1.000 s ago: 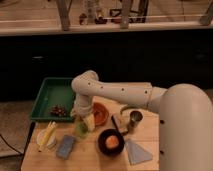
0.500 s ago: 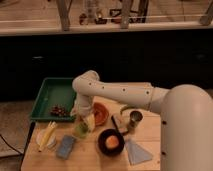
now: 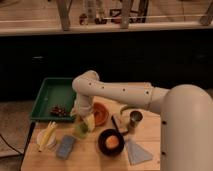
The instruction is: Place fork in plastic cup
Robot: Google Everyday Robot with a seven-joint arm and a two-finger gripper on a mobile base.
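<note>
Camera view: gripper [image 3: 83,119] poised right above plastic cup [image 3: 81,131], at eight o'clock from orange bowl [image 3: 102,114] on worktop [image 3: 150,136], likely lined up for dropping the fork. Fork not discernible; grip state impossible to tell.

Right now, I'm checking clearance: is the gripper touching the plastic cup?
Cannot tell. In the camera view the gripper hangs directly over the plastic cup, overlapping it; neither contact nor gap shows.

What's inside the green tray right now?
Dark red grapes, it seems, lie near the green tray's front edge. The arm, its gripper down at the plastic cup, hides the tray's right front corner.
</note>
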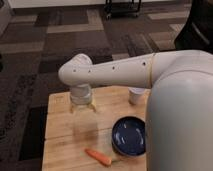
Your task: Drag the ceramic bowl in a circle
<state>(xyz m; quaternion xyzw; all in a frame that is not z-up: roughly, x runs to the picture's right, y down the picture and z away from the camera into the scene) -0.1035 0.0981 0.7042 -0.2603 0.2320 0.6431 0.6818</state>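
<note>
My gripper [83, 115] hangs over the left half of the bench [60, 145], nearer its far edge. The ceramic bowl [129, 136] sits toward the right edge. The cup [136, 95] stands behind it at the far edge. The carrot [98, 156] lies front-left of the bowl, by the front edge.
</note>
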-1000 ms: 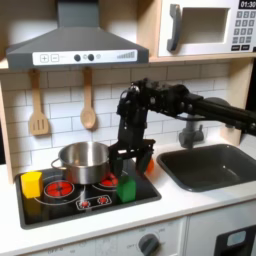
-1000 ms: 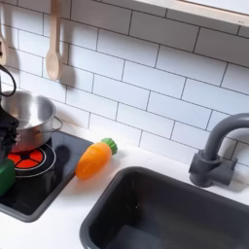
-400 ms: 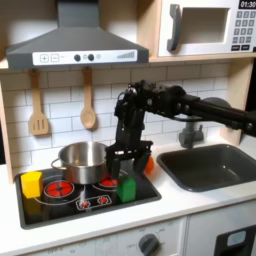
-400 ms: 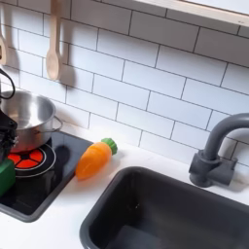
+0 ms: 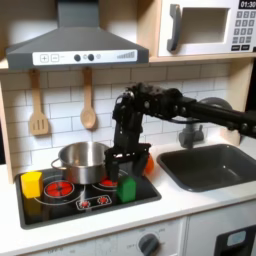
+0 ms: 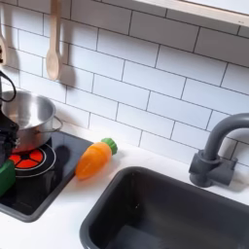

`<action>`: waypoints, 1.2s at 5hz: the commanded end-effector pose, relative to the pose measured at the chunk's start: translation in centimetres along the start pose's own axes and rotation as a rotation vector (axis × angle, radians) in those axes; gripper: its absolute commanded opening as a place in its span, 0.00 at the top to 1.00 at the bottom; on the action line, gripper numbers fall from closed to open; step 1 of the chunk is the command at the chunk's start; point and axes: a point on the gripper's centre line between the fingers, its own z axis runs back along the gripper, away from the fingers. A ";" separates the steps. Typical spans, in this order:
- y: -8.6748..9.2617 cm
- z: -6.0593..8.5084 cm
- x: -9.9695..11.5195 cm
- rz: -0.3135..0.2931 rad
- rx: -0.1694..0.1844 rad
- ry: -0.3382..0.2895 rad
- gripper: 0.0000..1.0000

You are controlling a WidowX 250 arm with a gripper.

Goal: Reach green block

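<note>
- While the small bright green upright toy block (image 5: 127,188) stands on the black toy hob's (image 5: 60,208) front part, toward the first exterior view's right, the black gripper (image 5: 124,168) hangs directly over it, jaws spread and empty, fingertips reaching down close to the block's top.
- In the second exterior view a sliver of that green block (image 6: 6,176) shows at the left edge.
- Compared with a second ago, the arm has drifted a little toward the first exterior view's left and now sits more squarely above the block; the block itself has not moved.
- That suggests the reach is almost complete; a short straight descent would put the fingers on either side of it.
- Behind the block sits a round steel pot (image 5: 83,160) on the hob's back burner, close enough to be clipped if the arm swings further toward it.
- At the hob's far left edge stands a small yellow block (image 5: 32,183), well apart.
- An orange carrot-shaped toy (image 6: 91,160) lies between hob and dark sink (image 6: 209,197).
</note>
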 end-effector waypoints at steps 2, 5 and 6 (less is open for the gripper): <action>-1.3 -1.0 0.6 -0.025 -0.005 0.003 0.00; -1.7 -2.8 0.5 -0.021 -0.008 0.037 0.00; -1.8 -3.5 0.5 -0.015 -0.008 0.055 0.00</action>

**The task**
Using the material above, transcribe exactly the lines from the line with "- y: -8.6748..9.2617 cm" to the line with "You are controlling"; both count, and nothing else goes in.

**Task output**
- y: -8.6748..9.2617 cm
- z: -6.0593..8.5084 cm
- x: -9.9695..11.5195 cm
- rz: -0.3135..0.2931 rad
- rx: -0.1694..0.1844 rad
- ry: -0.3382..0.2895 rad
- gripper: 0.0000..1.0000

You are controlling a WidowX 250 arm with a gripper.

Nothing further remains in this exercise.